How do you create an algorithm out of this? The ergodic node visit frequencies are calculated using the fact that the journey of the random surfer is a Markov chain. Because the surfer can get from any point in the network to any other point, it is an irreducible Markov chain. Because this Markov chain is also aperiodic, according to the Perron-Frobenius Theorem, it has a unique steady state solution. This is done using the Power Method (Perra & Fortunato 2008).
The exit probability for a given module follows from the teleportation probability and the probability of leaving the module from any of the nodes in the module.
Next, the network is partitioned into modules by means of a greedy search and simulated annealing. The greedy search merges pairs of modules that give the largest decrease in description length until further merging increases the description length. The result of the greedy search is improved by simulated annealing.
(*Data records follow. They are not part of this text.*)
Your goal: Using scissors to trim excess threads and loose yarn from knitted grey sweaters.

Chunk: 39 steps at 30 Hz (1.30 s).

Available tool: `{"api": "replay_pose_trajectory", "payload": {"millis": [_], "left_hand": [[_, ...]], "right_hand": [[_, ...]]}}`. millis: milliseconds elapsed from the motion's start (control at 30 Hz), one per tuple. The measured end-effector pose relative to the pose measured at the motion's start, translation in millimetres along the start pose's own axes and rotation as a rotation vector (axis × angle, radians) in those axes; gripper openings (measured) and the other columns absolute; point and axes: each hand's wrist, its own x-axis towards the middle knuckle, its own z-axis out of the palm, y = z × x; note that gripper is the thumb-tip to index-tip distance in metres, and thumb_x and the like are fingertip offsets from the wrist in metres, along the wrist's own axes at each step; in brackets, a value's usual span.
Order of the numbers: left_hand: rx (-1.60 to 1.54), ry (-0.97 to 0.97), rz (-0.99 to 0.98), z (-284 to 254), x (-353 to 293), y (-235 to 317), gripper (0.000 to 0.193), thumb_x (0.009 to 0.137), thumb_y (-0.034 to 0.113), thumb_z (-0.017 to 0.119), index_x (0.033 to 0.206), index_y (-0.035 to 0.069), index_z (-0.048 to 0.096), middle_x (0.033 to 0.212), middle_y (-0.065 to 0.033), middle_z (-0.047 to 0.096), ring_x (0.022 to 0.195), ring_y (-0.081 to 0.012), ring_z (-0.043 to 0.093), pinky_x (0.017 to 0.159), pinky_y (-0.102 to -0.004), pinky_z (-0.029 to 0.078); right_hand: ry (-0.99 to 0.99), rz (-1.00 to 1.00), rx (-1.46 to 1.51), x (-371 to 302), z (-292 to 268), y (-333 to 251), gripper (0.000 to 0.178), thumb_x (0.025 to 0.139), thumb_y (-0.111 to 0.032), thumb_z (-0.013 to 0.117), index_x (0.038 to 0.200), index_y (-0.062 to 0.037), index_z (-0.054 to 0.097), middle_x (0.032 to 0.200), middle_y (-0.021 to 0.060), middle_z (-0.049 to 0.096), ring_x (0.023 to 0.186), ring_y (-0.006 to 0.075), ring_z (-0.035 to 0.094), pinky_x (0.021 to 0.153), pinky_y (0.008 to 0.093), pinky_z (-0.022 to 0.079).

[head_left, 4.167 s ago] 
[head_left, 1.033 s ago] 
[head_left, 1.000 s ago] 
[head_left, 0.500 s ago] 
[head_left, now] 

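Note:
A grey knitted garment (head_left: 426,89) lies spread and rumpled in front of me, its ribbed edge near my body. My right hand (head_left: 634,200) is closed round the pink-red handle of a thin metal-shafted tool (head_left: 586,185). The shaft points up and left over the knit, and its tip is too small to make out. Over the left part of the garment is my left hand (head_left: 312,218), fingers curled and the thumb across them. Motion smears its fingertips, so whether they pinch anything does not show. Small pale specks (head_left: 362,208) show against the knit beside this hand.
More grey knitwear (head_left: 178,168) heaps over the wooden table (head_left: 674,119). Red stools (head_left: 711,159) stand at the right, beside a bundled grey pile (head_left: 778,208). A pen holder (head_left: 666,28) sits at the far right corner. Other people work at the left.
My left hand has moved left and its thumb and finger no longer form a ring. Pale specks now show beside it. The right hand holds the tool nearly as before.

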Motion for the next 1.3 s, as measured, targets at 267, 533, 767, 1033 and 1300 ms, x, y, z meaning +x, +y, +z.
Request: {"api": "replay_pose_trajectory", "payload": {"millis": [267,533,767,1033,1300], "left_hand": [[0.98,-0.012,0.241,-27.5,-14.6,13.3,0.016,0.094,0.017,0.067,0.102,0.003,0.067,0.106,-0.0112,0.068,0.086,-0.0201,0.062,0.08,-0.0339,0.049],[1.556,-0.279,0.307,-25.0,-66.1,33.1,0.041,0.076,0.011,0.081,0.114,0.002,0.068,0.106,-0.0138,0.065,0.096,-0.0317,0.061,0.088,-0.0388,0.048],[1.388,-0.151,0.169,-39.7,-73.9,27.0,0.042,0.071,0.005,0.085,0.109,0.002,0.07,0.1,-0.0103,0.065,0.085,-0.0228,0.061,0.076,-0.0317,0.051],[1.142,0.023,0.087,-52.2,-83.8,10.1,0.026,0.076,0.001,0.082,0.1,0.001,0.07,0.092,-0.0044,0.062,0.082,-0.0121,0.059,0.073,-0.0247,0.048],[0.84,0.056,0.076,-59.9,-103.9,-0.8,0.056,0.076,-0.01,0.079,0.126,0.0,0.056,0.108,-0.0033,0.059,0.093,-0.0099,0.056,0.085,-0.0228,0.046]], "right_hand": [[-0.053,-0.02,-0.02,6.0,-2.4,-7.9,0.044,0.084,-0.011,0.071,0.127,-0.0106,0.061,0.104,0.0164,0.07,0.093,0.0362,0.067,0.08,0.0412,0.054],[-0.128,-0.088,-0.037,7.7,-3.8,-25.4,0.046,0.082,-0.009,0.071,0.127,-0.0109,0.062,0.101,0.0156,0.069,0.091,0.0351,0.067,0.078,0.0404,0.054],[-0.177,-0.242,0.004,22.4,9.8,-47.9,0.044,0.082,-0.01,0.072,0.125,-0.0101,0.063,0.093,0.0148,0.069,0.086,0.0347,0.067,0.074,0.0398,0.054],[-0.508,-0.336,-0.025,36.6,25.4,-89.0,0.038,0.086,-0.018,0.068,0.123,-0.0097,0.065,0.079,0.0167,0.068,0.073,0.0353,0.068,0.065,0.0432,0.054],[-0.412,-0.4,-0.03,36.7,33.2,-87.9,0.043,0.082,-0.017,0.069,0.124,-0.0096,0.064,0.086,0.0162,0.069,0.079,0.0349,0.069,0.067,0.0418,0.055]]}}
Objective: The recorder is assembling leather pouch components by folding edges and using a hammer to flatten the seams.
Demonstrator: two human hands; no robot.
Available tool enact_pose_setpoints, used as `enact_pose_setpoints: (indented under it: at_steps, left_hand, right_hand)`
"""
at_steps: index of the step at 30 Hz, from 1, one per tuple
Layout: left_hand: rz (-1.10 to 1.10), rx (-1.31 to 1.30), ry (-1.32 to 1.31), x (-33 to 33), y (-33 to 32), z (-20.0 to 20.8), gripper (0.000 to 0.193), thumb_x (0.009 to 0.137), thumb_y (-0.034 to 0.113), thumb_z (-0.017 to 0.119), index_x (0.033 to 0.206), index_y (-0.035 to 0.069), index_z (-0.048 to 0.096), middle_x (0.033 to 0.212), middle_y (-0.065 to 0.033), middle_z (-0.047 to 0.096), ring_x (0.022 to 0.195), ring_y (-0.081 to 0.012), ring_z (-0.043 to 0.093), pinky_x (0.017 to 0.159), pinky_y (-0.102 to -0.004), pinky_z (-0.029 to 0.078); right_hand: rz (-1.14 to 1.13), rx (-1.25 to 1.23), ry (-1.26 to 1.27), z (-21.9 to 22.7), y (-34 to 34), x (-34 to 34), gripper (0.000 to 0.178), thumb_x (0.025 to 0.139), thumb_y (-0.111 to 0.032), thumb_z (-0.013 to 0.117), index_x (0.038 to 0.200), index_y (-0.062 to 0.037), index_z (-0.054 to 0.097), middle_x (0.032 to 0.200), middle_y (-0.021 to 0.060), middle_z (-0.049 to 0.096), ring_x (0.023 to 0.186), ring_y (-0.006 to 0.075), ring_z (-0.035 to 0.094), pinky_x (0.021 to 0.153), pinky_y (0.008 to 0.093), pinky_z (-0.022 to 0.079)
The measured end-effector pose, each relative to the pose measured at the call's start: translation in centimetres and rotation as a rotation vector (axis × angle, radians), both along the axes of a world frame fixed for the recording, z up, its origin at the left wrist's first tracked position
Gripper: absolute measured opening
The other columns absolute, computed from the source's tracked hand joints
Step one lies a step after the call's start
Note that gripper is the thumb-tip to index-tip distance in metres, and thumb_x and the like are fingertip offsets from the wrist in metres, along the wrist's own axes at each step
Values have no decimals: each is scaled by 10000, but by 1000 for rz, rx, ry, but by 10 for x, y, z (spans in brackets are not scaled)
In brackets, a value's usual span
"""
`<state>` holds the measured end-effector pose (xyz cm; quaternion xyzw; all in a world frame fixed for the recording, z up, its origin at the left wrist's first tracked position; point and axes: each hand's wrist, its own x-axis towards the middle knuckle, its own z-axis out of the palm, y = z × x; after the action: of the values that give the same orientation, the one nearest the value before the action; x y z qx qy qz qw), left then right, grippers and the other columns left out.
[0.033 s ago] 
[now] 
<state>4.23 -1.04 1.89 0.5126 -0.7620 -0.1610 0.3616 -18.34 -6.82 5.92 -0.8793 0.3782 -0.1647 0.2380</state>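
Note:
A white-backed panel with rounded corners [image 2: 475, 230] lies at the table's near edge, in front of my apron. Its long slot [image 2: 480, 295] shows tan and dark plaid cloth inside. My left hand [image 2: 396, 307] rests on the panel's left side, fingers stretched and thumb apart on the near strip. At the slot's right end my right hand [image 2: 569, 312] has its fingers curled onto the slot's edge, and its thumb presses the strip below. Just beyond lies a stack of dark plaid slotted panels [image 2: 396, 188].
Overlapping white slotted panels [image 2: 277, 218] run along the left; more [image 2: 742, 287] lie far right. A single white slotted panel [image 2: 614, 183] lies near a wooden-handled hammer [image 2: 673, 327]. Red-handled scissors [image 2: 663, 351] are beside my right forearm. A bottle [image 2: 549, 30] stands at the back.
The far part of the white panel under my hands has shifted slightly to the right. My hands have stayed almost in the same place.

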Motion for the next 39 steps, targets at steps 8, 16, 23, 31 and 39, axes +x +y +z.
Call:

Here a conﬁguration that is “near” is explored. If it results in a smaller description length, it is accepted, if not, it is accepted with a probability that depends on a system parameter called “temperature”. The simulated
annealing algorithm used is the “heat bath algorithm” (Newman & Barkema 1999). By using this algorithm at several different temperatures, the description length can be improved by up to several percent over that found by the greedy search alone.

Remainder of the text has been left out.